Les dépenses portées au compte, auquel ne devraient pas être imputées les dépenses prévues au titre de la retraite du combattant et les allocations de reconnaissance versées aux anciens supplétifs (soit au total, 679,6 millions d'euros de crédits), puisqu'il ne s'agit de dépenses de retraite stricto sensu mais des allocations de reconnaissance, représentent près de 18 % des dépenses de retraite totales.

La programmation des équilibres du compte pour 2020 prévoit un nouvel excédent de recettes, le solde positif du compte étant prévu à 1,4 milliard d'euros si bien que le solde cumulé du compte serait de 9,4 milliards d'euros en fin d'exercice. Cela représente 15,7 % des charges prévues en 2020, soit presque deux mois de dépenses. Cependant, ce solde ne peut être considéré comme accroissant au solde public de l'État dans la mesure où il est tributaire de charges supportées par le budget général à travers les contributions employeurs versées par les ministères et les opérateurs.

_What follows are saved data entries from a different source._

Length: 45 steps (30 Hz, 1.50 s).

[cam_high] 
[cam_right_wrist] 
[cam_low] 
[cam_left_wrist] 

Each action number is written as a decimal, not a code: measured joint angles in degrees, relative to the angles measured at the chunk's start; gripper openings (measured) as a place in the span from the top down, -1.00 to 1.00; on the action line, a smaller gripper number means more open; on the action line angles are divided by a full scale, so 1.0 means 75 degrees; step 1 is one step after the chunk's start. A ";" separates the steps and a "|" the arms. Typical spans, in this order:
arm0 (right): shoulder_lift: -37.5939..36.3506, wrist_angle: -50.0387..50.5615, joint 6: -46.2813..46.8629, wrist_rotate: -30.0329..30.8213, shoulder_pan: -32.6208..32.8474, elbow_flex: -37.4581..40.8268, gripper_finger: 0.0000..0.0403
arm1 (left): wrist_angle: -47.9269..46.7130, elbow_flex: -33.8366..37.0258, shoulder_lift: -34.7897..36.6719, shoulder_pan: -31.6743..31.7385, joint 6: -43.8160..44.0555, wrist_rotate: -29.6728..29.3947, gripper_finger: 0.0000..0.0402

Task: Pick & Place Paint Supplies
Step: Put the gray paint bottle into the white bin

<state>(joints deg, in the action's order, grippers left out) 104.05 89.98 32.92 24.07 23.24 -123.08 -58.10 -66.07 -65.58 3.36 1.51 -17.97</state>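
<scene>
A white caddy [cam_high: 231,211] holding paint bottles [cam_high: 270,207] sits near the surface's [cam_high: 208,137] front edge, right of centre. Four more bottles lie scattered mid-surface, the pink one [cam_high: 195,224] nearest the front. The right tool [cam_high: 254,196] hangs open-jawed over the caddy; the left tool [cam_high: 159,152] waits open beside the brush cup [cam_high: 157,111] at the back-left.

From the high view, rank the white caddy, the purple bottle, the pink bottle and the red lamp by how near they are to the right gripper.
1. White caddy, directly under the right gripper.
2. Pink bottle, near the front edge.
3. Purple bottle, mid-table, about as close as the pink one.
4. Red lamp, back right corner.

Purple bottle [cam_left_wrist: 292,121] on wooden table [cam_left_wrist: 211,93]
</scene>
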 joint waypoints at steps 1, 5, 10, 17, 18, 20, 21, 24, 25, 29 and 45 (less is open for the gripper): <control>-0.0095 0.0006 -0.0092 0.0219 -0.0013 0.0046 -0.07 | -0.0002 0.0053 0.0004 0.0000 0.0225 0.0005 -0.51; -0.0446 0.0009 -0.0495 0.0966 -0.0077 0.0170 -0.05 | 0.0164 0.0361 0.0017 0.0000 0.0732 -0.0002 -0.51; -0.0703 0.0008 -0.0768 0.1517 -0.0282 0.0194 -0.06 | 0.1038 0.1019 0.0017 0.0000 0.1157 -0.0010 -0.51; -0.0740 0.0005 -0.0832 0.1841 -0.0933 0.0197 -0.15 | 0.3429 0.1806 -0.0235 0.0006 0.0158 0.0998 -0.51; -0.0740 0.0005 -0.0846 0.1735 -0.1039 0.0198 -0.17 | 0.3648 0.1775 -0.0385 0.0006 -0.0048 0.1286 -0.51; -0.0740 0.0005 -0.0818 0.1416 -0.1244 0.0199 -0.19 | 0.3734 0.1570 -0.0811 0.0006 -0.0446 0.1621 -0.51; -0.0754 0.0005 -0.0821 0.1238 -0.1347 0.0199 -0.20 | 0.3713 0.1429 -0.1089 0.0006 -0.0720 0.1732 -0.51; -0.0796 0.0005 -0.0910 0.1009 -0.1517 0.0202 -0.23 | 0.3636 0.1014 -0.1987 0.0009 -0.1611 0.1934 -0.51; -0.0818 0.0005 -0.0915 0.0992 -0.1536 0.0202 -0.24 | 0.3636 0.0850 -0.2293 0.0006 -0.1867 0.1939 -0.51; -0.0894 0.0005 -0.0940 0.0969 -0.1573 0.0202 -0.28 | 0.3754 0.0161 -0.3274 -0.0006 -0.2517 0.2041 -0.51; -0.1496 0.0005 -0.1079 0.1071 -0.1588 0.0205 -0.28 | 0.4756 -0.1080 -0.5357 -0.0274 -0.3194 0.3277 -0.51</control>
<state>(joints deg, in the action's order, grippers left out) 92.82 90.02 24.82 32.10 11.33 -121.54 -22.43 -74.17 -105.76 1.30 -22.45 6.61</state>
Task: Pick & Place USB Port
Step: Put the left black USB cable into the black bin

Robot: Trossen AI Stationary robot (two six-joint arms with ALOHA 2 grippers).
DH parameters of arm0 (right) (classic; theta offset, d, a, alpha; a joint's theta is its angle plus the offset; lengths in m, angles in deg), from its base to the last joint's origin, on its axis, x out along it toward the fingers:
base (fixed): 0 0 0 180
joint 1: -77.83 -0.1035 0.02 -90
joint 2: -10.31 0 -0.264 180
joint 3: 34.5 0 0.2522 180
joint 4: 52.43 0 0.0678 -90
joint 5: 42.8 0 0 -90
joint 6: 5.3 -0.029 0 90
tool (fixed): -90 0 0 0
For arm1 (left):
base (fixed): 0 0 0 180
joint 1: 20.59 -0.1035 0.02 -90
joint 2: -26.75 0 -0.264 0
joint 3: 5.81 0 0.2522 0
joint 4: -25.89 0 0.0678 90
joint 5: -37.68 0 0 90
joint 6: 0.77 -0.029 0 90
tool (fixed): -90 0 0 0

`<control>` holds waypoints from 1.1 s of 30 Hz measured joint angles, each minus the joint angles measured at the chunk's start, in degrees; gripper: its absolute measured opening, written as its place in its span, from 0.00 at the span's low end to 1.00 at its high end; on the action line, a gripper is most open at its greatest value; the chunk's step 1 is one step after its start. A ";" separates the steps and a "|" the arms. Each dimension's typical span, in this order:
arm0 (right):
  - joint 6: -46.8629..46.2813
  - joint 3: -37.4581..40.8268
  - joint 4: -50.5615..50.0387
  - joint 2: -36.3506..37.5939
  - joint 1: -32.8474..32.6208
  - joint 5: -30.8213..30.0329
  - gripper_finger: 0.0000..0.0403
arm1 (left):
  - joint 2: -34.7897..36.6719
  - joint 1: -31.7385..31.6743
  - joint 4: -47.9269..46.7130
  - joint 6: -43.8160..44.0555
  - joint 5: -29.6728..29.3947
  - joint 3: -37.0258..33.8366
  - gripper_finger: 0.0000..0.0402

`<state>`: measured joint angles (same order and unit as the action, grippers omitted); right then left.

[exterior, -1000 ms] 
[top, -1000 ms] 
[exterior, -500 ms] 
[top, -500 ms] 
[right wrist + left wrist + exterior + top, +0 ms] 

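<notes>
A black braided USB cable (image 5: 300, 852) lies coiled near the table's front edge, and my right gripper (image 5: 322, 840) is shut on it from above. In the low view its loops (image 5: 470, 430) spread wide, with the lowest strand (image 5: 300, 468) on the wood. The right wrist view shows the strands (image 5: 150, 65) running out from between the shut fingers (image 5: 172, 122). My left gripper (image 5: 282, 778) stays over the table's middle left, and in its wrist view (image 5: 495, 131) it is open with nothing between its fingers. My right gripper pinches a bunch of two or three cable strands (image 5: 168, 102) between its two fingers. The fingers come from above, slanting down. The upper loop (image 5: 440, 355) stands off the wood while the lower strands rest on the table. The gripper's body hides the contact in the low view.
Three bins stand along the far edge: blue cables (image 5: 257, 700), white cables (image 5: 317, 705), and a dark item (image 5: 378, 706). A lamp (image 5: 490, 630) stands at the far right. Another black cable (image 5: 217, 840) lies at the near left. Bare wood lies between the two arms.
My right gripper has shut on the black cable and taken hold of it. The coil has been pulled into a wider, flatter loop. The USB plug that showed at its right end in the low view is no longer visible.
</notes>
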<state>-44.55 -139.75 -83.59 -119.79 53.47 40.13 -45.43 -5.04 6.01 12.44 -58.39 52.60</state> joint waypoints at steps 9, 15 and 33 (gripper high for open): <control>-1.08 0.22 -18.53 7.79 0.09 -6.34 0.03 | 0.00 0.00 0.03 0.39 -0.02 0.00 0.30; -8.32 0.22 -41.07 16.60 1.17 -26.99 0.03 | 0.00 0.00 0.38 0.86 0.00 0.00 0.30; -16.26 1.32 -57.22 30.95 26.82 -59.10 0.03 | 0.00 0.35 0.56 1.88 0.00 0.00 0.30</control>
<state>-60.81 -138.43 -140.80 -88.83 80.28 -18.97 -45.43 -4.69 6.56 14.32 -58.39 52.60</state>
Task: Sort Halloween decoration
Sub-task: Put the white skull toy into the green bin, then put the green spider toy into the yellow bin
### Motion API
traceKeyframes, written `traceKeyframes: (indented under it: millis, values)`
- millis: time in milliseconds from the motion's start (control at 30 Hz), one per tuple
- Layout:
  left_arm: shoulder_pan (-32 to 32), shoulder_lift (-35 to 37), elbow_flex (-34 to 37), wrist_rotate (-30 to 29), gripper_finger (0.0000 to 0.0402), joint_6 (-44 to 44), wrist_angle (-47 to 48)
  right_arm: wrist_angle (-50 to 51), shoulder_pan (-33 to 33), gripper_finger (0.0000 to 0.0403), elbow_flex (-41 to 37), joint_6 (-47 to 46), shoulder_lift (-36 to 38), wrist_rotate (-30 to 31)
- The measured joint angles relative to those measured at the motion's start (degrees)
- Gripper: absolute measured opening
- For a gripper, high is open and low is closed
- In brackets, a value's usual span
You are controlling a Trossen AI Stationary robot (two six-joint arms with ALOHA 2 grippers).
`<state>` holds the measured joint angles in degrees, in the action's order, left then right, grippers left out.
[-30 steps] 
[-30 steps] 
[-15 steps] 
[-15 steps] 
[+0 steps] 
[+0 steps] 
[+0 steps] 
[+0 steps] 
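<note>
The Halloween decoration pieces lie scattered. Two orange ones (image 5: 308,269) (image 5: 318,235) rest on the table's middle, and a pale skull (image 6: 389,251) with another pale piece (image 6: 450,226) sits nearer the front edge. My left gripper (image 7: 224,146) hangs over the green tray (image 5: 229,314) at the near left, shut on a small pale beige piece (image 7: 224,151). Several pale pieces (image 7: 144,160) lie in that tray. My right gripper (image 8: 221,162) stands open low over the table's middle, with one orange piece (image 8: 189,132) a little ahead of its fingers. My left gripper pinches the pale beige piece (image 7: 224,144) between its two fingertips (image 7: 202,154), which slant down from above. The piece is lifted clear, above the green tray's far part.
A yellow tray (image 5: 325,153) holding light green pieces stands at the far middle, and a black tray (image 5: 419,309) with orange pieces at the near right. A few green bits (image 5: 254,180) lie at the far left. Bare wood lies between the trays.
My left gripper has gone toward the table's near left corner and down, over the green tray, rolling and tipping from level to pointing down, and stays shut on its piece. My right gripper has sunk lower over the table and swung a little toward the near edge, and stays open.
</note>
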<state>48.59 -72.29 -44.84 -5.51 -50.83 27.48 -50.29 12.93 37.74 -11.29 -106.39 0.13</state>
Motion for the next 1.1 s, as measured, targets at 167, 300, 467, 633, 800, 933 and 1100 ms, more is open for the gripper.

Néanmoins, la progression des cotisations sociales retenues sur les salaires des affiliés apporte une forte contribution aux équilibres financiers des retraites versées par l'État.

I. DES CHARGES DE PENSIONS CIVILES ET MILITAIRES EN FAIBLE AUGMENTATION

A. UN RALENTISSEMENT DU RYTHME D'AUGMENTATION DES DÉPENSES CONFIRMÉ EN 2020

Les dépenses de pensions des fonctionnaires civils et militaires de l'État et de ses opérateurs ont très fortement augmenté jusqu'en 2014, sous l'effet des départs à la retraite des générations issues du baby-boom mais aussi du fait de l'amélioration de la valeur de la pension moyenne.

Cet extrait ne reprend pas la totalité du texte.